Недоступны каменные стены вкруг корпусов; стиснуты плотно жадные челюсти железных ворот; пусты жандармские кобуры — готовы наганы в руках; отменно вооружены полицейские наряды; по городу свищут желтолампасные эскадроны астраханцев…
Ямы, заставы, капканы, засады — смерть, как горные тучи, низко повисла кругом.
Но широк и волен шумный бег масс — разжимаются перед ними пасти ворот, пропускают высокие стены, скрежещут, но молчат жандармы, мимо скачут разъезды казаков.
У Кампанских ворот враз не далось — тогда просочились с тыла, прорвались во двор и оттуда вместе уходили через главные ворота.
Кампанских вели двое — Федор Самойлов и Семен Балашов.
На городской площади, на главной — перед управой — собрались невиданным множеством и забили приуправские улицы, как патроны бекасинником.

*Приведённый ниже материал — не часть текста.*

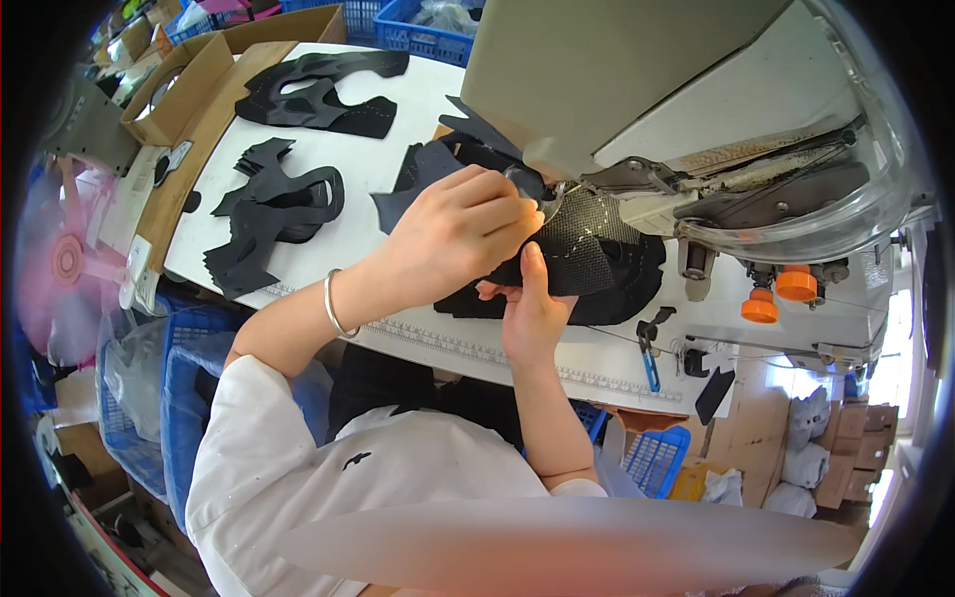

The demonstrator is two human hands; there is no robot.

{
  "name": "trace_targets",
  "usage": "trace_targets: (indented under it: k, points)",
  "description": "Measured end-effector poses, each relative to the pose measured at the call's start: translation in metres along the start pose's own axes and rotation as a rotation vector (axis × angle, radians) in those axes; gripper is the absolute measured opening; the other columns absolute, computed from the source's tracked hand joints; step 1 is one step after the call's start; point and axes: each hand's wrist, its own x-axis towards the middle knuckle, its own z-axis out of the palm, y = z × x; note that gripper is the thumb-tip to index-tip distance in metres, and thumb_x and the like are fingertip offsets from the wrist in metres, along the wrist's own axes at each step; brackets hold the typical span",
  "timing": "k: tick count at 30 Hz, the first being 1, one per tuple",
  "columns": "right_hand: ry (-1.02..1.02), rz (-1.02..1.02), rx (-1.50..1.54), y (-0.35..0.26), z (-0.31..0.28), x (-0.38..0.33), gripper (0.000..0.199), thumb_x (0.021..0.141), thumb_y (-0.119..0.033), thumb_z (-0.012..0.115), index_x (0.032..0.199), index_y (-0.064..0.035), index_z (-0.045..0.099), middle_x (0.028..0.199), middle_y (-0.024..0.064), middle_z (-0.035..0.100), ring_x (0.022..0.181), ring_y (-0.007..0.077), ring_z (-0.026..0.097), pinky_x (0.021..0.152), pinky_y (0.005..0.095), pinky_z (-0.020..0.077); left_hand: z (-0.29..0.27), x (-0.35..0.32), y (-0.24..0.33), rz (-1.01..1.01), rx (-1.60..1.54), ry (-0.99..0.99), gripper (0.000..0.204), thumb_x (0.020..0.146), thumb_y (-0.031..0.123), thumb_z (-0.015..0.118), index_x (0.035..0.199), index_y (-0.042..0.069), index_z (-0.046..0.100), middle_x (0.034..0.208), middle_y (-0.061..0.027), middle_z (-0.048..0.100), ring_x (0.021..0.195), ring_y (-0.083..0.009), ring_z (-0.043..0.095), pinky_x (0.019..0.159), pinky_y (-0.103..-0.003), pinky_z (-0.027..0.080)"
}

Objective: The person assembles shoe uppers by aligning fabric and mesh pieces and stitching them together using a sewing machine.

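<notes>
My left hand (463, 229), with a silver bangle on its wrist, is closed in a pinch just beside the sewing machine's (637, 189) needle area. What its fingertips hold is too small to make out. Below it, my right hand (535, 310) grips the near edge of a black mesh shoe upper (577, 261), thumb on top and fingers partly hidden underneath. The mesh runs beneath the machine head, over more black pieces (642, 284). Dark flat cut pieces (423, 174) lie beyond my left hand.
Two stacks of black upper pieces, one farther (323, 95) and one nearer (274, 214), lie on the white table (373, 264). Blue-handled thread snips (650, 353) rest near its front edge, by a ruler strip (448, 343). Cardboard box (184, 95), blue crates (428, 38) and pink fan (68, 259) surround it.
</notes>
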Motion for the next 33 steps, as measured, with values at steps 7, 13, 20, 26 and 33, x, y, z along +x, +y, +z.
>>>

Над толпой, на плечах у сильных, как малая рыбка на солнце, выплескалась вверх хрупкая фигура Евлампия Дунаева:
— Тш…ш…ш… Та…ава…рищи! Тихо!
Да, тихо: все тише… тише и — тихо! Остановилось.
Евлампий Дунаев пронзительно, гневно выпалил короткое слово:
— Товарищи! Фабрики побросали работы. Десятки тысяч голодных рабочих пришли сюда — вон, погляди!
И он над головой быстрым кругом перекинул руку.
— Мы предъявим фабрикантам требования и до тех пор не встанем на работу, пока требования наши не удовлетворят.
— Правильно! Верно, Евлампий!!
— Забастовку, товарищи, доведем до конца, — вскрикнул Дунаев, — до конца, до самой точки — али нет?
Тысячегрудым эхом гикнуло по площади согласье.
Дунаев сполз с плеч. Дунаеву первому поручил говорить партийный комитет. Комитет заседал накануне в лесу, ночью, — там и решили утром подымать забастовку. Теперь комитет большевиков на площади сомкнулся в центре, где выступал Евлампий, — одного за другим выпускал своих ораторов. Партийные ораторы перемежались рабочими, что стояли ближе: всяк говорил только одно, всяк своим гневом, словно расплавленным свинцом, оплескивал гигантскую дрожащую толпу.
Только одно, одно, одно:
— Нет исхода нужде! Больше не можем так жить! Лучше разом сдохнуть с голоду, чем доживать в нищете!
— Хлеба, хлеба! Работы и хлеба!
И в острую голодуху, в неисходную нужду большевики вгоняли стальные клинья.